Stored dataset items
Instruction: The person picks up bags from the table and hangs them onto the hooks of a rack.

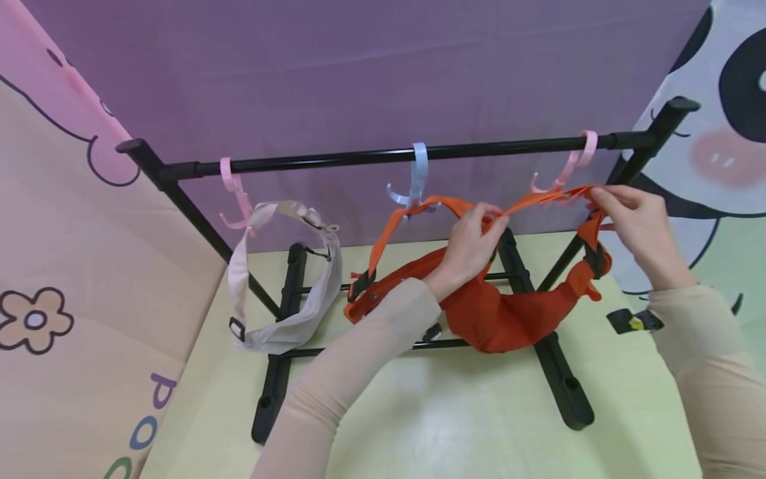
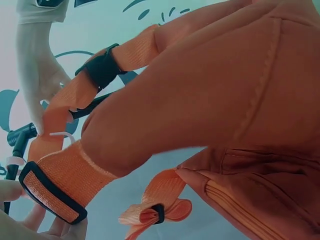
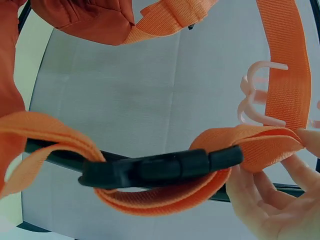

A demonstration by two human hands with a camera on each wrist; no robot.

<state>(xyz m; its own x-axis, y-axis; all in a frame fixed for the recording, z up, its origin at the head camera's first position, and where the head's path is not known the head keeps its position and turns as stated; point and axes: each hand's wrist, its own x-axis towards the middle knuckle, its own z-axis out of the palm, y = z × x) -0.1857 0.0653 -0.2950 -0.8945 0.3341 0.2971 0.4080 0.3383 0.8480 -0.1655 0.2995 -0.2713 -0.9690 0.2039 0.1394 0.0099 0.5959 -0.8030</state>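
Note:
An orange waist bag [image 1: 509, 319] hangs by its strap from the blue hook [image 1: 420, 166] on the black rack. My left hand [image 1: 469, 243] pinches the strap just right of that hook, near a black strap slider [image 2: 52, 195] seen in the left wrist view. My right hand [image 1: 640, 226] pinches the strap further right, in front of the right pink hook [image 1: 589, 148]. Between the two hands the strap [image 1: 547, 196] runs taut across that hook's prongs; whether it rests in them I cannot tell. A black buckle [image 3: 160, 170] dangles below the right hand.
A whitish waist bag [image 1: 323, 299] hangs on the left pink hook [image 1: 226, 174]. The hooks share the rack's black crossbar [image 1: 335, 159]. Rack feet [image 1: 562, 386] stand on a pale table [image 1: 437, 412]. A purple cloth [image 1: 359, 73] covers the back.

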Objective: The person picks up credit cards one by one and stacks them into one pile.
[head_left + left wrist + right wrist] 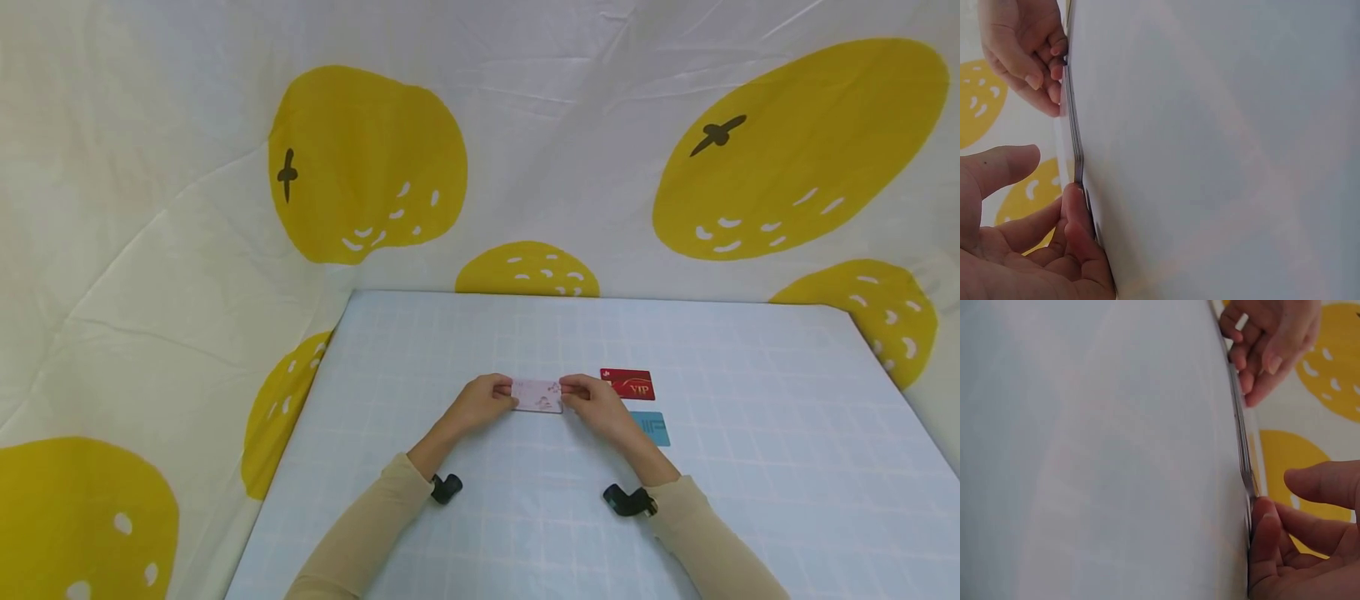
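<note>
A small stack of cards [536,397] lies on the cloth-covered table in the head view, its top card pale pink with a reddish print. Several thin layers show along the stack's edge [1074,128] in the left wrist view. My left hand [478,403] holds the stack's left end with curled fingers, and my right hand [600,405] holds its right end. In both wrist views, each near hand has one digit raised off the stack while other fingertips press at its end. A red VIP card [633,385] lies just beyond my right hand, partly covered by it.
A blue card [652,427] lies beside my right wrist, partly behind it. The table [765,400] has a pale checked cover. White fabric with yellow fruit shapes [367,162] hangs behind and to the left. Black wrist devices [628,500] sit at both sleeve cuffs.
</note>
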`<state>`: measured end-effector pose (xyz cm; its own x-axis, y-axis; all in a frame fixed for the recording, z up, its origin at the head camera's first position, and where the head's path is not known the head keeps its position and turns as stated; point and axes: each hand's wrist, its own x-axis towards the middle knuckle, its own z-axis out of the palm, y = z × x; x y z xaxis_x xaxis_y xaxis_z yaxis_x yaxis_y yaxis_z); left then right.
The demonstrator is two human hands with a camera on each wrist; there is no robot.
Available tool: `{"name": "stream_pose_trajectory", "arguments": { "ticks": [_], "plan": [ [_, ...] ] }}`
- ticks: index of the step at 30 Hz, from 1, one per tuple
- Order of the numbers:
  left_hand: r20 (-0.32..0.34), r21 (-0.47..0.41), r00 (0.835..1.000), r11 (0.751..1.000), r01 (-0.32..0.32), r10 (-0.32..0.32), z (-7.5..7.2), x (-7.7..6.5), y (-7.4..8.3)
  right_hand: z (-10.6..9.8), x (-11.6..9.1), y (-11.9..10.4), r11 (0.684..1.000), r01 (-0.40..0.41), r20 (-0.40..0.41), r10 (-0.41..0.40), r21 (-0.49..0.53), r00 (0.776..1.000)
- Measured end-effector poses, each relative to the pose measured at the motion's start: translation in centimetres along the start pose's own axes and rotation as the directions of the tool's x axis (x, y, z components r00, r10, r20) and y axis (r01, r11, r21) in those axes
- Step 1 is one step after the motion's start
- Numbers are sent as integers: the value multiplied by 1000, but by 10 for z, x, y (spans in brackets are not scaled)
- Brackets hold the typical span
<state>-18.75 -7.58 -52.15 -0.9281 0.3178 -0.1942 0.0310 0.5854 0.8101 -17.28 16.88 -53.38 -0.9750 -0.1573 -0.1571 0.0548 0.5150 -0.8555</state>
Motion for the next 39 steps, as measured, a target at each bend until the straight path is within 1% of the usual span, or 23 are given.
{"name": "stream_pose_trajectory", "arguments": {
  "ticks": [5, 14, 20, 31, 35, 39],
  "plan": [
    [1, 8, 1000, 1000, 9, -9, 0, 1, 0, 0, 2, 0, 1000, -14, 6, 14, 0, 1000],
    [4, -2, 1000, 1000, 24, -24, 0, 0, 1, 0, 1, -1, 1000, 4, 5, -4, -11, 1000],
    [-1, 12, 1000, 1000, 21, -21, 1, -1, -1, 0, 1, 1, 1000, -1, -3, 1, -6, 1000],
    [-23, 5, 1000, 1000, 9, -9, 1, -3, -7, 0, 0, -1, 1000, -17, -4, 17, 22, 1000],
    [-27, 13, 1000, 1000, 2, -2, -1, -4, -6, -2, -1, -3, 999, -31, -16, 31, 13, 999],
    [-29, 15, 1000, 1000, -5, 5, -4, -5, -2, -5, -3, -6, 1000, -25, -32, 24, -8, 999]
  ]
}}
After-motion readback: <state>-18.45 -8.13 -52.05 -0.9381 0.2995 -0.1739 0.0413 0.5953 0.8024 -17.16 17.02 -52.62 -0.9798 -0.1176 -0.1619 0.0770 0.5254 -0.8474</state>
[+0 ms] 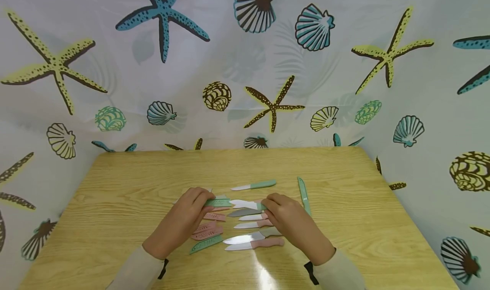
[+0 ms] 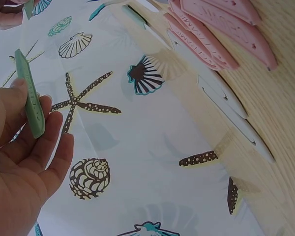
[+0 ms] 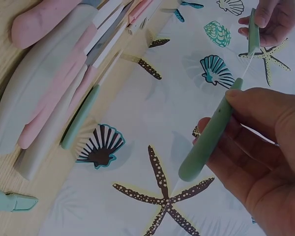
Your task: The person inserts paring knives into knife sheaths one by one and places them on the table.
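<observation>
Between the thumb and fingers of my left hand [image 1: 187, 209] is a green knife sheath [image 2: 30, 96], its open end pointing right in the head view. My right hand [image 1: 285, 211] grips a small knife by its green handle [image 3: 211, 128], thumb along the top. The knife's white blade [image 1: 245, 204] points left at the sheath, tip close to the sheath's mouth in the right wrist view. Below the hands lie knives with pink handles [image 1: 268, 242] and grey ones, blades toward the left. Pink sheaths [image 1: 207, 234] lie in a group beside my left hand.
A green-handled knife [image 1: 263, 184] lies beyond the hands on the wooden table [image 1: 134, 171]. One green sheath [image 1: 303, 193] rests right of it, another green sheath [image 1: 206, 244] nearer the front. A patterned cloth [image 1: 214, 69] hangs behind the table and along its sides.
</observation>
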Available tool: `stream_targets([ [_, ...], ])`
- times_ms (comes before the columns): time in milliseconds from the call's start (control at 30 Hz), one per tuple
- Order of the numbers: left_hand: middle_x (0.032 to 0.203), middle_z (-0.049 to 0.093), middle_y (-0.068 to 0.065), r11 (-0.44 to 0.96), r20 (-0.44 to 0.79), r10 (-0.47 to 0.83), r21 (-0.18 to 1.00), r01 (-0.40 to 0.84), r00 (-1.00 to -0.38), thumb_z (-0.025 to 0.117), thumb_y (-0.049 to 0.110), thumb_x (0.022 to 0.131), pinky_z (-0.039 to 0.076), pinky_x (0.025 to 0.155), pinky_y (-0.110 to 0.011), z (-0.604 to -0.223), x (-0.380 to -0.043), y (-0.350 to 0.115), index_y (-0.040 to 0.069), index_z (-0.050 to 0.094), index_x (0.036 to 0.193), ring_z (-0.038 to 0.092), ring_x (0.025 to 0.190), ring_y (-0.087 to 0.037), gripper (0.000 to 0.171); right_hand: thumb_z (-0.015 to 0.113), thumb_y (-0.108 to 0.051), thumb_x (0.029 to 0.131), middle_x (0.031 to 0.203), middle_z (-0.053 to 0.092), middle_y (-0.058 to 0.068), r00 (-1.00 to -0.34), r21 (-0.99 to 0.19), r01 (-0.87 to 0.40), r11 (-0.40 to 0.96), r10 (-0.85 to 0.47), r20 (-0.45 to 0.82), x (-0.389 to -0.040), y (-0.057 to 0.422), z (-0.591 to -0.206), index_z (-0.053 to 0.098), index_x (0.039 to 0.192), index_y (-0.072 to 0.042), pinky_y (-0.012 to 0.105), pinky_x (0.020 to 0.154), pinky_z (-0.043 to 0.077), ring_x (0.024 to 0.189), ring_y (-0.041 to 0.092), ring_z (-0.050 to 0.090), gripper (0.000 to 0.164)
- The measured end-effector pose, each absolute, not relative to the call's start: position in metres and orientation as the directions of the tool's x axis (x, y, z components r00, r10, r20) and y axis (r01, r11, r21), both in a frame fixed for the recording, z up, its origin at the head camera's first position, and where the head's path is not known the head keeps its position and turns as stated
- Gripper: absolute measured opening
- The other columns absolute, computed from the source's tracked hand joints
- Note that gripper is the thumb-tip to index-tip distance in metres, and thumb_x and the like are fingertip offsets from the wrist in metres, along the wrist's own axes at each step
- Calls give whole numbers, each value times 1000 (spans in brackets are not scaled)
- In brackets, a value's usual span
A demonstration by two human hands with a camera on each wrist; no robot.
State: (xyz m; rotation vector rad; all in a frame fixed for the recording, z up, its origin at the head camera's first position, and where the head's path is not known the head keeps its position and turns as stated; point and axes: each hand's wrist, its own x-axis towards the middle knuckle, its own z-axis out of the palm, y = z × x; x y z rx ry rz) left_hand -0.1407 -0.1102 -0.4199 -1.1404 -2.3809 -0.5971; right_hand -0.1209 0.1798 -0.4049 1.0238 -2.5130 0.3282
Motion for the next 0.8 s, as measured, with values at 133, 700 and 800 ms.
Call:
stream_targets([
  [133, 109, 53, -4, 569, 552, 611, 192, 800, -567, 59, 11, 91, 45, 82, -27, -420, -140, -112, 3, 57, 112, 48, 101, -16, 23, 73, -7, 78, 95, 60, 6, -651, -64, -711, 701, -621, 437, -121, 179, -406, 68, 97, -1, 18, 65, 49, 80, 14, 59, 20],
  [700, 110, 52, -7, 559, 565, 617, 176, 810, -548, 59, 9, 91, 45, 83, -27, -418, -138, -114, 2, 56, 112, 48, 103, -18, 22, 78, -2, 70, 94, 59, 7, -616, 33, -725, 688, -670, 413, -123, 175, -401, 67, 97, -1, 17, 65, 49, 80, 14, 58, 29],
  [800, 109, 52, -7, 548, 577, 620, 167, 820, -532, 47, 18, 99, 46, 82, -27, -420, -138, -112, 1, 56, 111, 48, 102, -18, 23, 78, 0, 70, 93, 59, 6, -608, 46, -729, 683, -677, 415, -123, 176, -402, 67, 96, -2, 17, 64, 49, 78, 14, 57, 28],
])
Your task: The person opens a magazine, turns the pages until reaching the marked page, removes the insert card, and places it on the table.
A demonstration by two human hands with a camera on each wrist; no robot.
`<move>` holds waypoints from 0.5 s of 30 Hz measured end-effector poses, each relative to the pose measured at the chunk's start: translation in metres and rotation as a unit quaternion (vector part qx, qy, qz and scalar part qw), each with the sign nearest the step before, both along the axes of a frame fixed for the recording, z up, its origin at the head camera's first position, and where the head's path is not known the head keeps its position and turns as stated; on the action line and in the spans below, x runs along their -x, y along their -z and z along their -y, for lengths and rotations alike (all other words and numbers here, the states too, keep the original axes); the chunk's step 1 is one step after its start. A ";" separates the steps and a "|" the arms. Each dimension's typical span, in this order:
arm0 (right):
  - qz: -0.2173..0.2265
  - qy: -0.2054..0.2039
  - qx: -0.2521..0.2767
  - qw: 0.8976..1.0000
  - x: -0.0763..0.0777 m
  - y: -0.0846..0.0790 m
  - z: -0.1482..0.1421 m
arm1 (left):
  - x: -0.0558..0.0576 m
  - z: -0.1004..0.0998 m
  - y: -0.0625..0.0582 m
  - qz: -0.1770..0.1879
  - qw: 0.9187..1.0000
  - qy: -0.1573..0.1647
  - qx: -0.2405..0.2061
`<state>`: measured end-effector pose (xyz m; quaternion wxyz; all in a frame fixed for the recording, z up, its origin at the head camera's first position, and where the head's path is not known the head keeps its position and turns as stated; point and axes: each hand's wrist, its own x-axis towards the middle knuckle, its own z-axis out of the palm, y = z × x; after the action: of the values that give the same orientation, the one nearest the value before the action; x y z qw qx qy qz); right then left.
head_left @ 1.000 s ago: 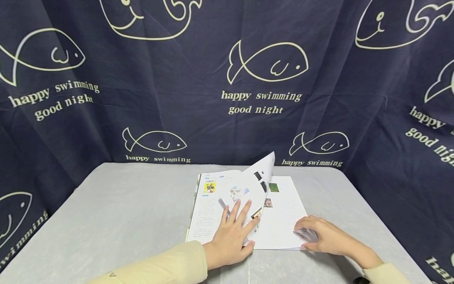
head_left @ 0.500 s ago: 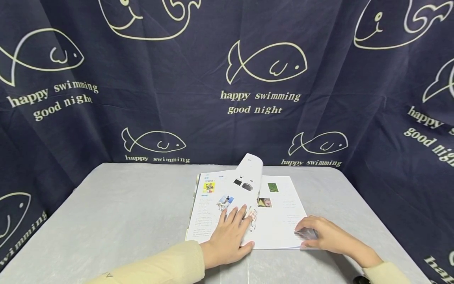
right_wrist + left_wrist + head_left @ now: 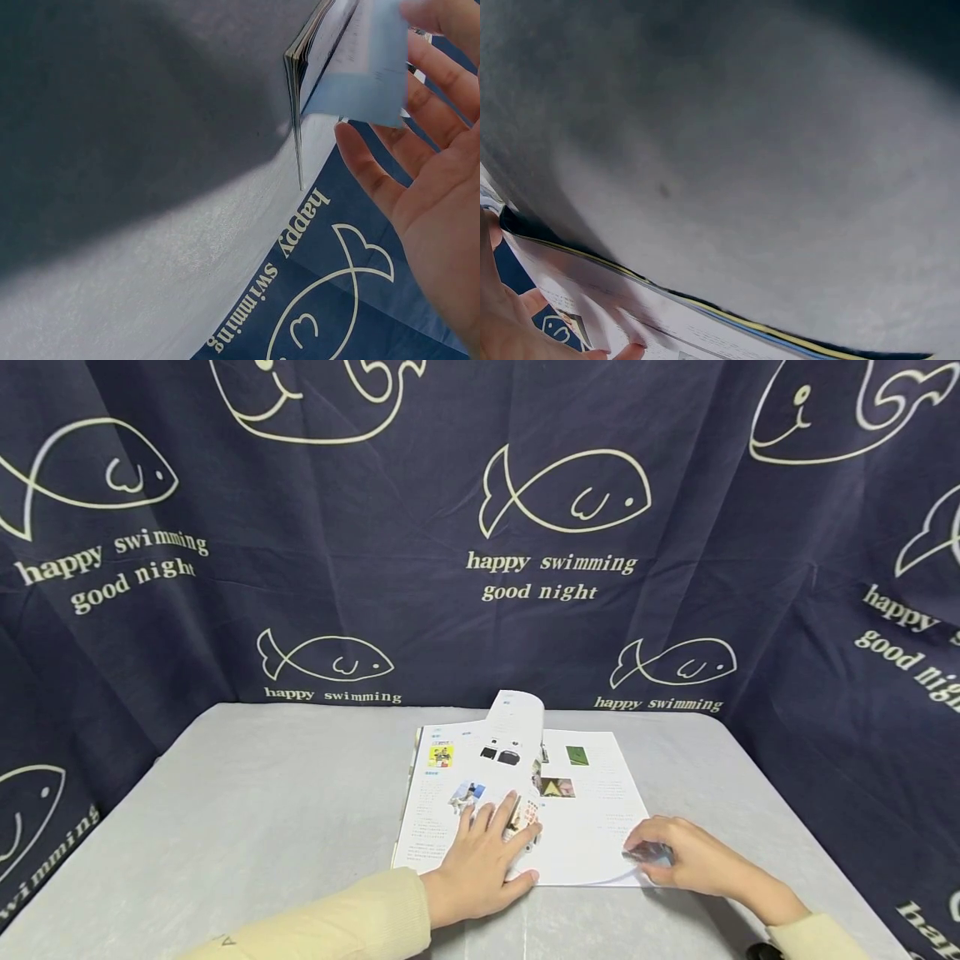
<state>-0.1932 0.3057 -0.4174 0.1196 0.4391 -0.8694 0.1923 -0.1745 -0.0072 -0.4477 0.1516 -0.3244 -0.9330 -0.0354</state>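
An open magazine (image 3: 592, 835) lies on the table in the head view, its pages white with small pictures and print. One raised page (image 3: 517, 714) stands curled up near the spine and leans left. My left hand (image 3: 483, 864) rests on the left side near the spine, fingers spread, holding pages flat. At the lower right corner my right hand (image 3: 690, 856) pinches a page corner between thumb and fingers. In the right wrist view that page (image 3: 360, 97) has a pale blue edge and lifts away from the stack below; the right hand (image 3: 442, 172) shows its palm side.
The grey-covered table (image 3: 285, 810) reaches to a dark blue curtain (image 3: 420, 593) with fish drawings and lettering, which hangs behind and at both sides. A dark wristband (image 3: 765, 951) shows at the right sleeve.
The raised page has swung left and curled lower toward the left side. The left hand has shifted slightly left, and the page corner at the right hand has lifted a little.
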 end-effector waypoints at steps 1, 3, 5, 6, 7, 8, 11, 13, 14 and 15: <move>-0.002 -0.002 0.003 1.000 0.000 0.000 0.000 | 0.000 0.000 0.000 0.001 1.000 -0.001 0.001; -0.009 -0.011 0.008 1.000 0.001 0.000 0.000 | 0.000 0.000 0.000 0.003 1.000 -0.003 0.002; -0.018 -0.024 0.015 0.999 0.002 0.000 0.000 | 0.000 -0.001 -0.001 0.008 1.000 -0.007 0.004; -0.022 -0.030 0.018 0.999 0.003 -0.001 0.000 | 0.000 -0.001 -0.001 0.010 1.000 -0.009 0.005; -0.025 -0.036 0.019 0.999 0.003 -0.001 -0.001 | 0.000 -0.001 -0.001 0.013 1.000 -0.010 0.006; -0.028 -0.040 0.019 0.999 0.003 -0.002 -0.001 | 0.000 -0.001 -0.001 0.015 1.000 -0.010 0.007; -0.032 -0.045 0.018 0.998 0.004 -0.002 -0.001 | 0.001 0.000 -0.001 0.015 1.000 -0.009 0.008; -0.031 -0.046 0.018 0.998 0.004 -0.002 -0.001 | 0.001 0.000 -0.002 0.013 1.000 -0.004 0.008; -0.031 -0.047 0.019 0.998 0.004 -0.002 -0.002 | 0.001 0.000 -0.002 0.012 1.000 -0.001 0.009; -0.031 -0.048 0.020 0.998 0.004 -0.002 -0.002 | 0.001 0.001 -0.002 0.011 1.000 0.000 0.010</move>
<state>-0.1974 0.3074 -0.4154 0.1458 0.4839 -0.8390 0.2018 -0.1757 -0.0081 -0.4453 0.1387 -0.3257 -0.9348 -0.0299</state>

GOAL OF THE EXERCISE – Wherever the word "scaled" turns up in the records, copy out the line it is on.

ANSWER TO THIS EXERCISE –
- Numbers are sent as integers: the value multiplied by 1000, but by 10 for z, x, y (spans in brackets are not scaled)
- Calls give whole numbers, each value times 1000 (spans in brackets are not scaled)

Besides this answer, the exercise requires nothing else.